Washington acquired Bell in a Christmas Eve trade with the Pittsburgh Pirates, bringing the 2019 All-Star to D.C. with a chance to rediscover his stroke at the plate after a rough 2020 campaign. Bell was no sure bet to produce consistently given how streaky he was even in his best season. In 2019, he had three separate months with an OPS over .900, but also had two where he finished below .800. Twelve of his 37 home runs came in the month of May alone.
It's important to mention that there are statistics that say Bell should be off to a better start. He entered play Tuesday with a batting average on balls in play of .160, well below his career average of .284. That number should go up as he continues to play. According to FanGraphs, Bell also has a hard-hit rate of 41.5%, which is a few ticks above his career norm.

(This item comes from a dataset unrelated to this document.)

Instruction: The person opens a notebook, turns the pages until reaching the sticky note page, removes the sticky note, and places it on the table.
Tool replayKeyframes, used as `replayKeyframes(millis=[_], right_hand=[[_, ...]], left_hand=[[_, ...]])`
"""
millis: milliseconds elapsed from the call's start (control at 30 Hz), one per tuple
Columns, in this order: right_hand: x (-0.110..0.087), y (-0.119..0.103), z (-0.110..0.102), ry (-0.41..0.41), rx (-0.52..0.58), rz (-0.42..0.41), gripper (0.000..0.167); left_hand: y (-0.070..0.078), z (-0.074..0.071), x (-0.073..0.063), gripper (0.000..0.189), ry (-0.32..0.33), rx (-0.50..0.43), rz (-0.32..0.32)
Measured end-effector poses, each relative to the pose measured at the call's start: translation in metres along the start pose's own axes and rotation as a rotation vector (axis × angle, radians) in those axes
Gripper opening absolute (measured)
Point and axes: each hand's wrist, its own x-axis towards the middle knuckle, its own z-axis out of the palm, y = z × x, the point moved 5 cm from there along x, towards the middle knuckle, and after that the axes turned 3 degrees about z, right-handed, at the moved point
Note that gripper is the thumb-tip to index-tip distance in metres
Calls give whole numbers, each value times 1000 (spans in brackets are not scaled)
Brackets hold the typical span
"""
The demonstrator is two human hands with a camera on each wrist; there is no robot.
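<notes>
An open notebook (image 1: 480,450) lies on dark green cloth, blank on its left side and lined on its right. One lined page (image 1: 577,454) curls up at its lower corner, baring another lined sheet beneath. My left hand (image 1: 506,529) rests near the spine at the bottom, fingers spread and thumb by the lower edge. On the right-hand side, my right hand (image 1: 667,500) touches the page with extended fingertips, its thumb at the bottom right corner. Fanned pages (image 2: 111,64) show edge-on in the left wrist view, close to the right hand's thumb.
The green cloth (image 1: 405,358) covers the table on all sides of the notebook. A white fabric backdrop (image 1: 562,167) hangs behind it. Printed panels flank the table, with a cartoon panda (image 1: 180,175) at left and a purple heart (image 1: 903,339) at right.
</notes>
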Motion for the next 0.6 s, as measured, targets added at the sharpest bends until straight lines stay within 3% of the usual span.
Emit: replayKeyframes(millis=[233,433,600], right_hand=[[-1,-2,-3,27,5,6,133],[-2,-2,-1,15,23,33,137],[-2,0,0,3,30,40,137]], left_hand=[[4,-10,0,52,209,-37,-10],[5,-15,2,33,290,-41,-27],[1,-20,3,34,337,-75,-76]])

“I wouldn’t call it unlucky,” Bell said. “Baseball is tough, that’s what I’ll say. Baseball is not an easy game but when I’m right, it really doesn’t matter where guys are playing. I’m hitting the ball hard enough to beat them. And just on a regular basis, I can’t be striking out at the clip that I’m striking out. I’m having way too long of at-bats and I’m not capitalizing on mistakes right now so it’s just been tough.”
Yet the real glaring number is his strikeout rate of 30.2%. He never finished a season with a strikeout rate above 20% until 2020, when he posted a 26.5%. Now, that number has risen even higher. Bell isn’t willing to make excuses nor point to luck as an indicator of why. He said Tuesday that he feels close and appreciates Martinez’s commitment to getting him going.
Zimmerman may not be an everyday player who can suit up six or seven times a week, but his productivity at the plate becomes increasingly harder to ignore with every at-bat Bell fails to capitalize on.